The cat had the right idea for the weather.
But suddenly it's all thawing and the temperatures are rising fast. Some green is showing on the lawn after days of being blanketed with white - I just hope we haven't lost too many plants. We went out today in the car for the first time in days, to do some shopping with DS who has just been offered his first proper job. He'll be working in London with an accountancy firm on their graduate trainee scheme starting in a few weeks. So it was off to the mall for a new suit and all the accompaniments that go with it, with DS being visibly torn between his loathing of shopping and his slightly terrified recognition that he will need all these things soon. I'm very proud of him but secretly a bit sorry for him as well to have to leave his relatively carefree student life behind and join the daily working grind of adult life. But on the other hand I don't want him still living here in his 30s!

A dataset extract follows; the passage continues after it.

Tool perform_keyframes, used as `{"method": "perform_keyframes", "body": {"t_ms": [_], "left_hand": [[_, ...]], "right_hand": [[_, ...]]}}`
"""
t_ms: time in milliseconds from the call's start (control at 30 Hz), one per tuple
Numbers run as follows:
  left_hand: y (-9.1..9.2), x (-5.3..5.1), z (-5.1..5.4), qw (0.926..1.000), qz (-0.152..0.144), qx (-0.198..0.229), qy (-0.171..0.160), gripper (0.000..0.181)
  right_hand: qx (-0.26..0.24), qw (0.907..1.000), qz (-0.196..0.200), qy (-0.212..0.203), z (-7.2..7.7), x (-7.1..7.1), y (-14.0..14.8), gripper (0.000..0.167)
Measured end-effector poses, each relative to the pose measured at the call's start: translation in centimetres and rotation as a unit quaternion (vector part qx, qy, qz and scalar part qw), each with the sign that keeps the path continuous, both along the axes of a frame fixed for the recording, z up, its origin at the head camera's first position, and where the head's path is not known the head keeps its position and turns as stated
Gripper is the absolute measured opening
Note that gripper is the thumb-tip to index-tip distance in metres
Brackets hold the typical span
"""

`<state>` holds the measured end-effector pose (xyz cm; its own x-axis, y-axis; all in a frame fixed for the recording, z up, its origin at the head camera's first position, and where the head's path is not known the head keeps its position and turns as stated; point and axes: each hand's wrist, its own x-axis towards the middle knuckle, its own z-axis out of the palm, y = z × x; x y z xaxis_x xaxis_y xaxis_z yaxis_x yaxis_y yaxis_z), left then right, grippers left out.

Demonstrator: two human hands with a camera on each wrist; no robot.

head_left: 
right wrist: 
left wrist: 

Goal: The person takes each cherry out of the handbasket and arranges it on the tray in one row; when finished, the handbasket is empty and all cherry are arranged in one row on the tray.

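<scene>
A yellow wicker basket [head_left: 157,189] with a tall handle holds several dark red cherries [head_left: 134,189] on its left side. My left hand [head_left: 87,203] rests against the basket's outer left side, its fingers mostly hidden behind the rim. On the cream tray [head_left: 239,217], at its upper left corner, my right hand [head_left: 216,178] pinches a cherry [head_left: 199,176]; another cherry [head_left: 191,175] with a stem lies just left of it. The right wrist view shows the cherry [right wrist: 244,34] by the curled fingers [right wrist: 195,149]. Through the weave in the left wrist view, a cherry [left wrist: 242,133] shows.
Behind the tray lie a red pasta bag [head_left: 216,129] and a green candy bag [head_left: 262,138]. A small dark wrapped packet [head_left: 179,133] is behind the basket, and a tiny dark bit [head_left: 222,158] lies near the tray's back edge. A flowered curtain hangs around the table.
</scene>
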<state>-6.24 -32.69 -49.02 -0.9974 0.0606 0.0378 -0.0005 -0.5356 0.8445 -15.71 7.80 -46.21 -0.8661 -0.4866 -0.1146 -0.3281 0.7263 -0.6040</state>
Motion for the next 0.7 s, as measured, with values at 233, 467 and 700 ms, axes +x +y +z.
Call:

So apart from the first few days of being ill, I've been spending a lot of time down in the basement working on the Japanese dollshouse. I've been trying to keep the fan heater running a lot more frequently, even though it's annoying, in case the cold down there contributed to my illness in the first place.
My trolley arrived (Amazon were seemingly unhampered by the snow) and DS put it together for me. It's holding all the tools and paints brilliantly, leaving me much more working area.
After doing a couple of the new chapters, I became impatient with the partwork approach of doing a wall (or maybe just part of a wall) plus a bit of furniture in each instalment. This results in a lot of instructions such as for example leaving 2mm gaps when you are gluing on rafters, because a couple of chapters later the next wall has to fit into that 2mm gap. But inevitably you didn't leave enough gap, or too much gap. Multiply this by three sides on every wall and ceiling, and no wonder the other bloggers were complaining that nothing fits together properly. I gave up on that approach, and jumped ahead to cherry pick all the chapters which had the walls, floors and ceilings for the ground floor so that I could work on all structural elements sequentially. While raising the risk of losing tiny bits of not-yet-required furniture or shutters, it meant that I could trial fit all the walls and floors that were meant to fit together and adjust notches or sand off excess as required, and see exactly where gaps needed to be left in decoration. It became fairly intensive as I ended up working on around eight chapters at the same time but I eventually achieved a complete ground floor structure. So now I can go back and sweep up the extraneous bits of decoration and furniture one chapter at a time. I have little piles of partly-opened chapters all around the room with numbered post-its stuck on each one waiting for me to get to them.
I really like this entrance hallway, with the Mt Fuji window and its shoji sliding rice paper window screens. I added some lasercut paper decoration I found at Colemans on the outside of the rice paper. The overhead opening is awaiting the stairs which get constructed later. The tatami mats in the corner are the first of many to be built throughout the house, you make them out of real tatami so not exactly in scale but they feel very authentic. The cabinet was built over two chapters and had especially fiddly sliding doors but I got there in the end. The two beckoning cats are both souvenirs from our trip to Japan a few years ago.
The spa is still under construction. The round wall mural is actually a coaster which we bought in Japan but it looks good here. The decorative ceiling gets built many chapters later so I've decided to wait for that to turn up.
The kitchen has a ceiling now, another shelving unit, and both a sliding outside door, and sliding doors into the central hallway.
A picture for scale, and showing one of the tiny spa buckets that are in the kit, you have to wind wire around them, I've got another half dozen to do.
I'm sorry if you are reading this blog for the quilting or lacemaking because there has been very little of that this week! I did pin my Snowman Quilt up on the design wall to see how much more I need to quilt. It's probably about 75% done now. Ironically it's been very seasonal this week.
I did a bit of work on my Bucks point hexagonal edging but it was halfhearted. In the evenings I've been knitting on my GAA Afghan twisted cable edging, I am slowly approaching the final corner. And I've moved on to the next little ball of yarn on my 10-stitch triangle shawl.
So it's back to work tomorrow for the first time in a week, if I can remember how to get there and what it is I actually do...
1 comment:
Glad you’re feeling better. Love your snowman quilt. Are you quilting on your DSM or by hand?
Your dollhouse is really impressive. I’m working on a mystery quilt now where I’m waiting for subsequent steps to tell you what previous pieces are for. I like to make my hsts and flying geese a certain way so I’m quite often working backwards. But I’m happier this way. I think you’re right about the frustration factor. Why do you think the steps are broken down in this way?